Chromatographia Pub Date : 2025-06-23 DOI:10.1007/s10337-025-04415-6

Evgeniya V. Polyakova, Kirill N. Narozhnykh, Sofiya E. Romanova, Tatyana V. Skiba

引用次数: 0

Abstract

This study presents an optimized method for determining major anions (chloride, sulfate, phosphate, citrate, and lactate) in human serum using capillary zone electrophoresis (CZE) with indirect photometric detection.

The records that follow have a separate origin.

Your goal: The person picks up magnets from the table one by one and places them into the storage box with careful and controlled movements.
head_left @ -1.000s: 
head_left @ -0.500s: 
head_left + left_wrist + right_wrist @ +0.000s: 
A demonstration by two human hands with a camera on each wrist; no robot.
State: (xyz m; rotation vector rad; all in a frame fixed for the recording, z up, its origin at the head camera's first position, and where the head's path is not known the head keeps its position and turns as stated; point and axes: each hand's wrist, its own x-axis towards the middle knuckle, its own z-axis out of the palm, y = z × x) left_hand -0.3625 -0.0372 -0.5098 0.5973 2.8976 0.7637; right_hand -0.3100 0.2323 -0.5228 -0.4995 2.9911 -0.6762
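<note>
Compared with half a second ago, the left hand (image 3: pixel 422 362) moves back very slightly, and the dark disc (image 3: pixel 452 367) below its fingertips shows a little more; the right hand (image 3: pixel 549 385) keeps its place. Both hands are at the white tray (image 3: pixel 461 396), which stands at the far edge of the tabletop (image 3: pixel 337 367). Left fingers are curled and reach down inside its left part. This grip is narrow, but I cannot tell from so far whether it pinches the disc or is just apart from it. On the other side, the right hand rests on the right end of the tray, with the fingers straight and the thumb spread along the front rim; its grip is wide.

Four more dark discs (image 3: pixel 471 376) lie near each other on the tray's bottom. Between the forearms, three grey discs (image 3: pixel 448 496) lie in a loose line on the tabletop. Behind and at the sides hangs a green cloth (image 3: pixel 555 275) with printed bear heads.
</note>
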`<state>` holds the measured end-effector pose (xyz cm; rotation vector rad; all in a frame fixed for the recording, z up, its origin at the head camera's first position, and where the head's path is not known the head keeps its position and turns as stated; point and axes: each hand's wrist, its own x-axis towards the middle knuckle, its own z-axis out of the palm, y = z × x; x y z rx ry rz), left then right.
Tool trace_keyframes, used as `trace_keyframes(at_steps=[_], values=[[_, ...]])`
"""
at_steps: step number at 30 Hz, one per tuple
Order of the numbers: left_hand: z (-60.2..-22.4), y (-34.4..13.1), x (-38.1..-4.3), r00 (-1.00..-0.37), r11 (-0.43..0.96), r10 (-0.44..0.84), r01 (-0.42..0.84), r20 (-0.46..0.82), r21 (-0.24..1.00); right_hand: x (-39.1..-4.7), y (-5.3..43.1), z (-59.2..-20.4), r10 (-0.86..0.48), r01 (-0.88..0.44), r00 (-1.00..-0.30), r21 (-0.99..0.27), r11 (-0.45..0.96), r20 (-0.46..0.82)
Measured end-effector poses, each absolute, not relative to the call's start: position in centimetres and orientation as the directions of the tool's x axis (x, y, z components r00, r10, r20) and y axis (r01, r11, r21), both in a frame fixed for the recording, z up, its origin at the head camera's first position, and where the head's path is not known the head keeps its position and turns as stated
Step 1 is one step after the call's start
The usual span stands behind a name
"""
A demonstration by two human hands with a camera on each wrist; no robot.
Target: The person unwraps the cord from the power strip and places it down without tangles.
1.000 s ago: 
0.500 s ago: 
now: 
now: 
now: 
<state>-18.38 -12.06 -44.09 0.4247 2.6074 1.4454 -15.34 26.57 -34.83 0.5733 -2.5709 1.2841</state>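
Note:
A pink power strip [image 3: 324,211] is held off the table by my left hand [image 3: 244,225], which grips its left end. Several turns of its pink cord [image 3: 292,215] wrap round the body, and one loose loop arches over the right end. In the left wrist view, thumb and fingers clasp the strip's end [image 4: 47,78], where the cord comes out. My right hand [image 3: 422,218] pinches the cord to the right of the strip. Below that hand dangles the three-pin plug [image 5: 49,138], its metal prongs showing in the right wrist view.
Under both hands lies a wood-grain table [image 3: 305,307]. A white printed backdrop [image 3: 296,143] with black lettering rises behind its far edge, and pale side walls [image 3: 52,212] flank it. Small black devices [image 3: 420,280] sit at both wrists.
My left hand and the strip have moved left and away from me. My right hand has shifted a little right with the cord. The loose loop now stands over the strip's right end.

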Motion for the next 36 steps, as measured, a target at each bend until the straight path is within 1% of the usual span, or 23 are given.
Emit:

A comparative analysis was conducted to evaluate the effectiveness of an electroosmotic flow (EOF) modifier (cetyltrimethylammonium hydroxide—CTAOH) and an ion-pairing reagent (tetrabutylammonium hydroxide—TBAOH). The optimal electrolyte composition (10 mM chromate, 16 mM DEA, 0.5 mM CTAOH) was determined, ensuring high separation quality and detection sensitivity. An improved sample preparation method, involving protein precipitation with acetonitrile, was implemented. Achieved limits of detection were 6 mg/L for sulfate, 12 mg/L for phosphate, 10 mg/L for citrate, and 16 mg/L for lactate. The method’s validation characteristics (spike-recovery of 90–111%, relative standard deviation (RSD) ≤ 10%) demonstrate high accuracy and reproducibility.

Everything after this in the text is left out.